Unter Kaiser Karls V. Herrschaft blühten die spanischen Niederlande auf, Handel und Kultur gediehen. Doch dann kam die Reformation, Karl V. dankte ab, sein Sohn Philipp II. versuchte die »abtrünnigen Niederländer« mit den Mitteln der Inquisition zum »rechten Glauben« zurückzuführen und stürzte das Land in einen Krieg, der 80 Jahre dauern und abertausend Menschen das Leben kosten sollte. Goethe verfasste darüber 1775 ein Trauerspiel nach der historischen Figur des Lamoral von Egmond, des Statthalters von Flandern und Artois. Zu Goethes Trauerspiel »Egmont« schrieb Ludwig van Beethoven 1810 seine berühmte Schauspielmusik, und das wiederum veranlasste das Theater an der Wien, Christian Jost anlässlich des Beethoven-Jahres einen Kompositionsauftrag zu erteilen: Egmont als Oper unter musikalischer Bezugnahme auf Beethoven.

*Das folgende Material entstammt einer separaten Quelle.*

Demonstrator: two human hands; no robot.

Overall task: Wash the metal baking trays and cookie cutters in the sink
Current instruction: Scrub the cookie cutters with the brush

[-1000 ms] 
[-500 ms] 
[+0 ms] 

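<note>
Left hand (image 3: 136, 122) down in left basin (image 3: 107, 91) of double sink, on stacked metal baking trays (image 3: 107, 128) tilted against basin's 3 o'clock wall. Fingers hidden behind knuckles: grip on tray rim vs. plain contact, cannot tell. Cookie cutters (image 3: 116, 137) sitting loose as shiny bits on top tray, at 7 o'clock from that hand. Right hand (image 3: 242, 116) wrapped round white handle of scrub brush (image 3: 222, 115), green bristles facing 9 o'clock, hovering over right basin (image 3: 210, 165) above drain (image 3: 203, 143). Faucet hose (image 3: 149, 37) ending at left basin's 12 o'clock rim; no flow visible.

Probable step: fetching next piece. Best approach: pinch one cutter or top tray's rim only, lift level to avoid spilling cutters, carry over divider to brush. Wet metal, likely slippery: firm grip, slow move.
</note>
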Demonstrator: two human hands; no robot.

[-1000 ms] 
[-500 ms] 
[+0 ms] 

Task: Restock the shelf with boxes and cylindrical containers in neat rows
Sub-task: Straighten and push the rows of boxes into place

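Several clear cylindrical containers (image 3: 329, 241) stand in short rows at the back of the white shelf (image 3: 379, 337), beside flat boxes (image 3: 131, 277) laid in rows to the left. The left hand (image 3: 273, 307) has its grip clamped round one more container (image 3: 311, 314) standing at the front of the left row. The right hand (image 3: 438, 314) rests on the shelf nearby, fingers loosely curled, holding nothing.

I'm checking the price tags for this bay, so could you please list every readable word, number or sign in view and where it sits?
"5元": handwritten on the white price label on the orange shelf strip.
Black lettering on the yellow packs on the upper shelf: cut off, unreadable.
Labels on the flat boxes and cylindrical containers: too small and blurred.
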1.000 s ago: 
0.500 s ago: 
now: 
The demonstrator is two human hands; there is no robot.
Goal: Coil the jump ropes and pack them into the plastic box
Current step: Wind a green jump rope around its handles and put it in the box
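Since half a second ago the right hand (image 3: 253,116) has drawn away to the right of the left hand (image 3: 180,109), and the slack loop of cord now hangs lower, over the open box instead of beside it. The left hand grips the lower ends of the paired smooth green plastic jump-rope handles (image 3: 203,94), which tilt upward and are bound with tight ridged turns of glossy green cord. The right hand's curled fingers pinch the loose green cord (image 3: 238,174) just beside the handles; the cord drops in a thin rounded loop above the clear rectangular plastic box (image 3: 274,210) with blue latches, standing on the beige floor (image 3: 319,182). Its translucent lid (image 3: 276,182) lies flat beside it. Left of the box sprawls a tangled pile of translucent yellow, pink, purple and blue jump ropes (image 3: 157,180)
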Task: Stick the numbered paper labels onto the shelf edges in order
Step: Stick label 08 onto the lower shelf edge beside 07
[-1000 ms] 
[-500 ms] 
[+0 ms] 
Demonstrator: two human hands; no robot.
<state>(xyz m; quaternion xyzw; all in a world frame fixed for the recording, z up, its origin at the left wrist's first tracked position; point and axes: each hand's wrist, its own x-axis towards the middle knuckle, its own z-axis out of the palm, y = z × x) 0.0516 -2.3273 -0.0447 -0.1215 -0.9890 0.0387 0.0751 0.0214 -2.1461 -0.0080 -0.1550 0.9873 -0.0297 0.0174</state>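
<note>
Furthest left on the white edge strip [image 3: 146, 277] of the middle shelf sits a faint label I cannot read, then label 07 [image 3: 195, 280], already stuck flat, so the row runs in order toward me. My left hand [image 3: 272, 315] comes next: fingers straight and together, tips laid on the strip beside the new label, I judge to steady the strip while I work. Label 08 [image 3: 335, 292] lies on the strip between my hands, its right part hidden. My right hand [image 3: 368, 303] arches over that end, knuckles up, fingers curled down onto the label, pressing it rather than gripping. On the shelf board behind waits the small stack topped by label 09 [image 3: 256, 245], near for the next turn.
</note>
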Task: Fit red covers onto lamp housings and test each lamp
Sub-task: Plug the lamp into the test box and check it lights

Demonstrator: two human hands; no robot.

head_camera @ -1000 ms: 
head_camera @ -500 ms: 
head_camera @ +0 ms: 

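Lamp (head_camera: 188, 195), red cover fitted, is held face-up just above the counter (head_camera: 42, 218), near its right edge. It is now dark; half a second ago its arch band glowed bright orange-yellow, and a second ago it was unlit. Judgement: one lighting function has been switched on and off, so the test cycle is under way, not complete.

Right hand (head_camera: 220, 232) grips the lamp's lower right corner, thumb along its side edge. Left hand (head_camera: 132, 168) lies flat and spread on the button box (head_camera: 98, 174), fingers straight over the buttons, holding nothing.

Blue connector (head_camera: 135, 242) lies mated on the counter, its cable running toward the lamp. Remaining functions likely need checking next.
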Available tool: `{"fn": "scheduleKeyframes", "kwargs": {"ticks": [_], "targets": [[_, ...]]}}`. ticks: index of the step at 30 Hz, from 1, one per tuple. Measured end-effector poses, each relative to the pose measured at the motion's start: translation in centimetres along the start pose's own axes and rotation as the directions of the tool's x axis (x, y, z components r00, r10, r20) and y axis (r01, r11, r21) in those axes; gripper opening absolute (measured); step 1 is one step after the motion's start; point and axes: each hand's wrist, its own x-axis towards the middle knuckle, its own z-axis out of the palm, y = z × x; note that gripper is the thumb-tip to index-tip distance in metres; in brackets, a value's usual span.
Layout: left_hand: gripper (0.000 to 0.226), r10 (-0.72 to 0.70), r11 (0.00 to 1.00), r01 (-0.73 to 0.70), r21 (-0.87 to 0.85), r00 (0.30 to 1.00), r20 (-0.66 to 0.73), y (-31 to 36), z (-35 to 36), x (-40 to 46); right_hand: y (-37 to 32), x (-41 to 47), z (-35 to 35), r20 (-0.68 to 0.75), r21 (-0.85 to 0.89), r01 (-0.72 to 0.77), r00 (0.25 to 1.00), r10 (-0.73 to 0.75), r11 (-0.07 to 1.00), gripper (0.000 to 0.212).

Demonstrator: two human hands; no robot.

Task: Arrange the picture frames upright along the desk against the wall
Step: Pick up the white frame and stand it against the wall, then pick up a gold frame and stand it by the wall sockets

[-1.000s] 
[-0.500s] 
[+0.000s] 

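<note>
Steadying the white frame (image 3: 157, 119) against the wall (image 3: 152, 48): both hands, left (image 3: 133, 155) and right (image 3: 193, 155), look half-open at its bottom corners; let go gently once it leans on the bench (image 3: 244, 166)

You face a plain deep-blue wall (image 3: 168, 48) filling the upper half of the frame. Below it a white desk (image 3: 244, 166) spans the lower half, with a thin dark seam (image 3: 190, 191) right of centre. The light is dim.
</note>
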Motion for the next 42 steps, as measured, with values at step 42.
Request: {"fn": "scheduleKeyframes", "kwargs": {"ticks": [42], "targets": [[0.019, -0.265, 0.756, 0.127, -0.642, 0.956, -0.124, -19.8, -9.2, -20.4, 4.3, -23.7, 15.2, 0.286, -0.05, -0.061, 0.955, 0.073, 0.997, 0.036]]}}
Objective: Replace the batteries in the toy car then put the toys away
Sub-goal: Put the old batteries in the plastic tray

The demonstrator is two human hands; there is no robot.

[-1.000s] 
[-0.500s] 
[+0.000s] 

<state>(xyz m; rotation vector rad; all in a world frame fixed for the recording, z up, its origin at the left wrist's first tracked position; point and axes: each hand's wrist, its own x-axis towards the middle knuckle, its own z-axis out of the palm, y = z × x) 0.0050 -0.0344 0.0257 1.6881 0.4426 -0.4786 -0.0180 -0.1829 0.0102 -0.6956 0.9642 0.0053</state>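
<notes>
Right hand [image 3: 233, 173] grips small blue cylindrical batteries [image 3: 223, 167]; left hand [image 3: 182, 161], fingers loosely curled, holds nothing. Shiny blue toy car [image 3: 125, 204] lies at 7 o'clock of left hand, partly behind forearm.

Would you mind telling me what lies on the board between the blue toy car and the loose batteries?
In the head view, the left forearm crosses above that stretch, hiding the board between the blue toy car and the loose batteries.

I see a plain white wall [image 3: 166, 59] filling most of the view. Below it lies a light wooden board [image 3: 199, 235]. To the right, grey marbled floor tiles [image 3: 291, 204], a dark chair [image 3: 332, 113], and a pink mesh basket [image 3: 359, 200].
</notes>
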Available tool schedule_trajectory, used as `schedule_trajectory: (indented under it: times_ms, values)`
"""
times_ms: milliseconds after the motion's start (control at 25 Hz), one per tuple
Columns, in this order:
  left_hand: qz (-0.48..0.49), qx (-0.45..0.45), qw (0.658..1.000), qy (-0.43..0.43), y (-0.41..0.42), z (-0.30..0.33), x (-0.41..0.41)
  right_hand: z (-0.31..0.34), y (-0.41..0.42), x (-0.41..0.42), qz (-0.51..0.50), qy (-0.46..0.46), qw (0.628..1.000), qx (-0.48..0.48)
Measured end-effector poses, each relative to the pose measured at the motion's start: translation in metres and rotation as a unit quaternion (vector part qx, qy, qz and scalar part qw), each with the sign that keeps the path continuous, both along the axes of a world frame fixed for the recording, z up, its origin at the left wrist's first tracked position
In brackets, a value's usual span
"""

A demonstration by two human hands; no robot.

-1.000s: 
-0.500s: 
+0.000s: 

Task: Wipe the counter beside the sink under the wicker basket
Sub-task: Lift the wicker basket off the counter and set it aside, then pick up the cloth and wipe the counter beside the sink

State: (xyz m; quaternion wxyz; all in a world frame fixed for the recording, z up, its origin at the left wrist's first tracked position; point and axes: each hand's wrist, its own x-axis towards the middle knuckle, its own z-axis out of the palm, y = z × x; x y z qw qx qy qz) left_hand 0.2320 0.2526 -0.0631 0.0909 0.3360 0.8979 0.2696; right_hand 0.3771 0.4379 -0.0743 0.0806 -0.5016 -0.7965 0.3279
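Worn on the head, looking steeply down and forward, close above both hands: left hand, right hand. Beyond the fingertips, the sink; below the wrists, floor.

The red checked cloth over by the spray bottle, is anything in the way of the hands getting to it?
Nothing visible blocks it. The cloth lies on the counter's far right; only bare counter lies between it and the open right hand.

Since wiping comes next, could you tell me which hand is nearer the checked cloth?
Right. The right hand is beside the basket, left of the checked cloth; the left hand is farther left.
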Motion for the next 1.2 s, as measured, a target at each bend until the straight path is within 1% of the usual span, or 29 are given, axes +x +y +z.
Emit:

Das Libretto von Christoph Klimke und die klangvielfältige Partitur von Jost fügen sich zu einem dramatischen Gedicht: Das Unabwendbare der fatalen Entwicklung steht von Beginn an im Raum, das ganz Intime, Persönliche der Liebe zwischen Egmont und Clara findet beredten Ausdruck in Schlüsselzitaten aus Beethovens Briefen an die »unsterbliche Geliebte«. Zwischen der harten Gangart des machtgierigen, geradezu blutrünstigen Herzogs von Alba und dem Leid der Niederländer, vertreten durch Egmont, lässt Josts Musik immer wieder die Vision der Freiheit aufleuchten. Hoffnung wie Grauen beider Seiten manifestiert sich in Albas Sohn Ferdinand, der die Zukunft in den Händen hält.